Records from a collection:
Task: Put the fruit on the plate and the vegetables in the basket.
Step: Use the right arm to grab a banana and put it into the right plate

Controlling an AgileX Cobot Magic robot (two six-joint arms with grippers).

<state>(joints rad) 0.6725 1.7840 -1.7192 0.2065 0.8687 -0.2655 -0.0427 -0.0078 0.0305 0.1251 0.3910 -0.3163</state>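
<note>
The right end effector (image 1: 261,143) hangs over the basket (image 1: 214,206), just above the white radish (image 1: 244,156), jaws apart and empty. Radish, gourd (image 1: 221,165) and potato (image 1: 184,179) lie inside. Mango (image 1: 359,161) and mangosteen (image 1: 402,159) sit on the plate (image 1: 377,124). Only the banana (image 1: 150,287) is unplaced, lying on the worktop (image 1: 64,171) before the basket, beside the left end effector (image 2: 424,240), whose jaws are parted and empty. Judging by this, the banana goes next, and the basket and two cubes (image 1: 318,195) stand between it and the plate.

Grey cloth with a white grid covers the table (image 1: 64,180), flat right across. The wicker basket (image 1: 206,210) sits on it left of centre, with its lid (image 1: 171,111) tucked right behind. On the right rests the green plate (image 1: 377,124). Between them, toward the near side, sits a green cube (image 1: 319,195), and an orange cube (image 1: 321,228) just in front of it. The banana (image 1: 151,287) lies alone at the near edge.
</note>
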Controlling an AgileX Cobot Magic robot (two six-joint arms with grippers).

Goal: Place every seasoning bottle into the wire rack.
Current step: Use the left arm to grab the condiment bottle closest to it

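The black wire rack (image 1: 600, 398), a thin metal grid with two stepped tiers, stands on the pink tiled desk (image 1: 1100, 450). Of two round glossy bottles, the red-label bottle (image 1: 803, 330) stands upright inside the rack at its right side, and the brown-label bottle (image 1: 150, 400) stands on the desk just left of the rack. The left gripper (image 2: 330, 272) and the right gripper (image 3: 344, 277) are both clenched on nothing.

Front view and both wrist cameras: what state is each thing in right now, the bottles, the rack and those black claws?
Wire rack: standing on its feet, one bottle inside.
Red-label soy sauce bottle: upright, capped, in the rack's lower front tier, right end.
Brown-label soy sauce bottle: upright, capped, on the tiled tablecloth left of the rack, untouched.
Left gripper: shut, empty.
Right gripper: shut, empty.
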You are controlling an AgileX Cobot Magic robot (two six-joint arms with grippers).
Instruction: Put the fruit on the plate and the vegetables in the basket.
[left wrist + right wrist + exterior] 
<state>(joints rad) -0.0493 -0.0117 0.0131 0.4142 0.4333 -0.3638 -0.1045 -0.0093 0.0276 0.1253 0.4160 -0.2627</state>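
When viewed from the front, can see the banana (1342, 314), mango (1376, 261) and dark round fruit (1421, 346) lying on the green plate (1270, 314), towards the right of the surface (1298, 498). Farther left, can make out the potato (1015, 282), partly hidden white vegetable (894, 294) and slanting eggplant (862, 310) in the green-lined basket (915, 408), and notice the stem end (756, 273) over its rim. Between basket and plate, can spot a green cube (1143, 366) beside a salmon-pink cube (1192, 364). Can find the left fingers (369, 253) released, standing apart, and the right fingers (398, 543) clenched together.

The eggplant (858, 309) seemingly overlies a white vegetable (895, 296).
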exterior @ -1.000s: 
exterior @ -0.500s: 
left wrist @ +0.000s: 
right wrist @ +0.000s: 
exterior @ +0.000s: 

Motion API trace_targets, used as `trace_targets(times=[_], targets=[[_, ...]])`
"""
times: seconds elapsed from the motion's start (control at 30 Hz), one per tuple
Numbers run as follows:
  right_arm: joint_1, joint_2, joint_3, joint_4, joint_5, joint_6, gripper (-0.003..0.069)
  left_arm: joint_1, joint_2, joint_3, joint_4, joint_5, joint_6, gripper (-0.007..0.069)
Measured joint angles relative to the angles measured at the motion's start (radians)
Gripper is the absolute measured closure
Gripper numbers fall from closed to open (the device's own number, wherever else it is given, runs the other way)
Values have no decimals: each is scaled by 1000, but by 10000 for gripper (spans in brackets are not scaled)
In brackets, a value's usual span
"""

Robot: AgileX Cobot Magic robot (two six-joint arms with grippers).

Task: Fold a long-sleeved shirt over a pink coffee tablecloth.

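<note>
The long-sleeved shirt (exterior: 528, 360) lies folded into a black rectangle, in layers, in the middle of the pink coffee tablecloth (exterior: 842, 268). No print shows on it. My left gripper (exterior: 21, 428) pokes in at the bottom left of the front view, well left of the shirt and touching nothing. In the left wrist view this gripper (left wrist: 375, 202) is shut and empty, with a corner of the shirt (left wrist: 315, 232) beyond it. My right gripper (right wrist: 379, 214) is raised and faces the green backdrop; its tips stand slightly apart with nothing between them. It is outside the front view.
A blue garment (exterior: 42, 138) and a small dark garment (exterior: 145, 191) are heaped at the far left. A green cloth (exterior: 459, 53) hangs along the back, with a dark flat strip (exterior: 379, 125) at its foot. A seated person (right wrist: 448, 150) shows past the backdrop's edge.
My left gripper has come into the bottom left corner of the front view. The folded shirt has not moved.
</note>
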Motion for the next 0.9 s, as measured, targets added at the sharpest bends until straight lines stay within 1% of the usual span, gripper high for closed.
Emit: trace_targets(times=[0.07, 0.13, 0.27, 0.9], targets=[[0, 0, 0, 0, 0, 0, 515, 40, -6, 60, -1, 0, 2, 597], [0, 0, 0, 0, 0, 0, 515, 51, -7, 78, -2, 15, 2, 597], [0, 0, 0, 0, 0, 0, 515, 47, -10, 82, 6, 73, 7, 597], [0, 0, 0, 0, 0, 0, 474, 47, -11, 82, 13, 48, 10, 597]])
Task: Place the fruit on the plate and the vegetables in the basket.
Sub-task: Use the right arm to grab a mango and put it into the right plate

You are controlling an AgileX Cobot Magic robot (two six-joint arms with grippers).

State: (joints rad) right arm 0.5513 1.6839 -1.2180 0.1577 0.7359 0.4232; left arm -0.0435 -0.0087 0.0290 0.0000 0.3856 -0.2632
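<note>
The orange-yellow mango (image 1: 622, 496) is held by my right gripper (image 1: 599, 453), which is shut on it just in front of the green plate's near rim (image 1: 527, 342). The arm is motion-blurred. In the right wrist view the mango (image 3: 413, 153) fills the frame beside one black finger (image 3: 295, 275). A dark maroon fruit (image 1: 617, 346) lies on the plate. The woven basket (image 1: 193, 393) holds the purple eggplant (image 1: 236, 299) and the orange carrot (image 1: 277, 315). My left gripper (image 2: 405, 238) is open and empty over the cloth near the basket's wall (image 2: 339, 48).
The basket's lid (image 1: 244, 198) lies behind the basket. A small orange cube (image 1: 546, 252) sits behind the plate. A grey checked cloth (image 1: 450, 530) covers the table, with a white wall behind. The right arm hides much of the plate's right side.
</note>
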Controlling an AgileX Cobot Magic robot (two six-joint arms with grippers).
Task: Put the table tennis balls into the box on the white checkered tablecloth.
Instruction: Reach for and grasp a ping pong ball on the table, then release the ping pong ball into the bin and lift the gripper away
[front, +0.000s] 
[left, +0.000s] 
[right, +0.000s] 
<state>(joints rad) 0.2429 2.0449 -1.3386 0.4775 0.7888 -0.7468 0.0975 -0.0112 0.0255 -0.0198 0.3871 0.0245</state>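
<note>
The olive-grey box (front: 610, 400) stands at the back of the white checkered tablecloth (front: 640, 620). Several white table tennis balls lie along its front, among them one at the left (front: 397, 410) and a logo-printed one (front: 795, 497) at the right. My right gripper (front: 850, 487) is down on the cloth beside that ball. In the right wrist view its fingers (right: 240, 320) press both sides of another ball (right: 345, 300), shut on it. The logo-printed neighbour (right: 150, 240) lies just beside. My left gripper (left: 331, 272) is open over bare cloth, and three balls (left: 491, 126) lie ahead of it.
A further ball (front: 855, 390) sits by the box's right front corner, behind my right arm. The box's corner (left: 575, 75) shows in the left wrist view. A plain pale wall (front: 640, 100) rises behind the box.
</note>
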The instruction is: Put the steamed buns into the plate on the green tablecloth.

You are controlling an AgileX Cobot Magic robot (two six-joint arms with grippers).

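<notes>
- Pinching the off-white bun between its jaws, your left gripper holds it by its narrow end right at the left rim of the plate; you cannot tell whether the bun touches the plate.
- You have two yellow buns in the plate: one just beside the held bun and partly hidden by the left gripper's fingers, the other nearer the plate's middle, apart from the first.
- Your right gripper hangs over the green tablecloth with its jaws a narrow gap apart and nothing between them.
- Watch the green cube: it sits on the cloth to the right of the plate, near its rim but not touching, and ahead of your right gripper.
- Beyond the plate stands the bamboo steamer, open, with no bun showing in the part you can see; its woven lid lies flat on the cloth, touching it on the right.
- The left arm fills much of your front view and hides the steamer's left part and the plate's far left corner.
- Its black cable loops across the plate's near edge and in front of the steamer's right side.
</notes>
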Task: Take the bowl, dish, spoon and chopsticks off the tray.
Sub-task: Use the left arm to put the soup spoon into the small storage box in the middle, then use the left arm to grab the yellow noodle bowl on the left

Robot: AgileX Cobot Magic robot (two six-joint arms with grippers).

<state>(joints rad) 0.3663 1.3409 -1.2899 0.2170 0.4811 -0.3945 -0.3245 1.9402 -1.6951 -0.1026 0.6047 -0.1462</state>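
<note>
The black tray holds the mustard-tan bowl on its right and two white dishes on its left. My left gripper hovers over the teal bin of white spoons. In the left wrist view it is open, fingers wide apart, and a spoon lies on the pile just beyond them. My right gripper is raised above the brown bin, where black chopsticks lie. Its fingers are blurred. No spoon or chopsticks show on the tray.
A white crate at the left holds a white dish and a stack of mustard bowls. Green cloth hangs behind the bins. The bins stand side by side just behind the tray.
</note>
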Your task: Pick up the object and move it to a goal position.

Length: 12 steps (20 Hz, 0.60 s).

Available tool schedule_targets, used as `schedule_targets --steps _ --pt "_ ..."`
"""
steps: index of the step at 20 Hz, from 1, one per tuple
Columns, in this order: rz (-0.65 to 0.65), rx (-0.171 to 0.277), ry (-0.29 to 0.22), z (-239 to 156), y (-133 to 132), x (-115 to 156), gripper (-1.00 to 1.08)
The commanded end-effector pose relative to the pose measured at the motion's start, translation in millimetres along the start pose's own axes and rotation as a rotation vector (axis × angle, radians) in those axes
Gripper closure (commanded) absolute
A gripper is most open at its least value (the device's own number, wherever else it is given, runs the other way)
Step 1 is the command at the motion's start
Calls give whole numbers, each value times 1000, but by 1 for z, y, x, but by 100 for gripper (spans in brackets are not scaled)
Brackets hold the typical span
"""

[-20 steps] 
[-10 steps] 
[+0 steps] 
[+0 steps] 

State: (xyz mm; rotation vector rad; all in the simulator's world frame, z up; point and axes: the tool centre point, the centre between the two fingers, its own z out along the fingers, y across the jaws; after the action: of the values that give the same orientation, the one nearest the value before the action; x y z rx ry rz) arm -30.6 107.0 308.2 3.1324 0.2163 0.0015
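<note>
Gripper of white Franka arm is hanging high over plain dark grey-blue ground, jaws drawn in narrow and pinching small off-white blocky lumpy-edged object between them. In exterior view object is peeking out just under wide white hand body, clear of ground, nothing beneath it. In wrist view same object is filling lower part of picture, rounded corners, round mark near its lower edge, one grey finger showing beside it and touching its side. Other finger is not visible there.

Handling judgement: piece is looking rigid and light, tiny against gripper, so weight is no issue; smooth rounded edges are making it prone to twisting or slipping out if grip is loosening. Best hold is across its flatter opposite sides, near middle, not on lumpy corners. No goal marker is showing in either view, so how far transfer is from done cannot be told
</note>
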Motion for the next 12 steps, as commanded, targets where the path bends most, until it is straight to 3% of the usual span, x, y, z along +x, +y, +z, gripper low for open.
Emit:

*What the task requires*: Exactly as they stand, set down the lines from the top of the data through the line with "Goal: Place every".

*Response*:
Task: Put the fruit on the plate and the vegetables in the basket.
Step: Use the right arm to grab a banana and put it into the right plate

Controlling an AgileX Cobot Magic robot (two six-joint arms with grippers).

<state>(joints rad) 0.6725 1.7840 -1.7192 0.2065 0.8687 -0.2655 -0.0427 -0.0078 0.0305 0.1251 0.3910 -0.3163</state>
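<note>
The right end effector (image 1: 261,143) hangs over the basket (image 1: 214,206), just above the white radish (image 1: 244,156), jaws apart and empty. Radish, gourd (image 1: 221,165) and potato (image 1: 184,179) lie inside. Mango (image 1: 359,161) and mangosteen (image 1: 402,159) sit on the plate (image 1: 377,124). Only the banana (image 1: 150,287) is unplaced, lying on the worktop (image 1: 64,171) before the basket, beside the left end effector (image 2: 424,240), whose jaws are parted and empty. Judging by this, the banana goes next, and the basket and two cubes (image 1: 318,195) stand between it and the plate.

Grey cloth with a white grid covers the table (image 1: 64,180), flat right across. The wicker basket (image 1: 206,210) sits on it left of centre, with its lid (image 1: 171,111) tucked right behind. On the right rests the green plate (image 1: 377,124). Between them, toward the near side, sits a green cube (image 1: 319,195), and an orange cube (image 1: 321,228) just in front of it. The banana (image 1: 151,287) lies alone at the near edge.
</note>
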Controlling an AgileX Cobot Magic robot (two six-joint arms with grippers).

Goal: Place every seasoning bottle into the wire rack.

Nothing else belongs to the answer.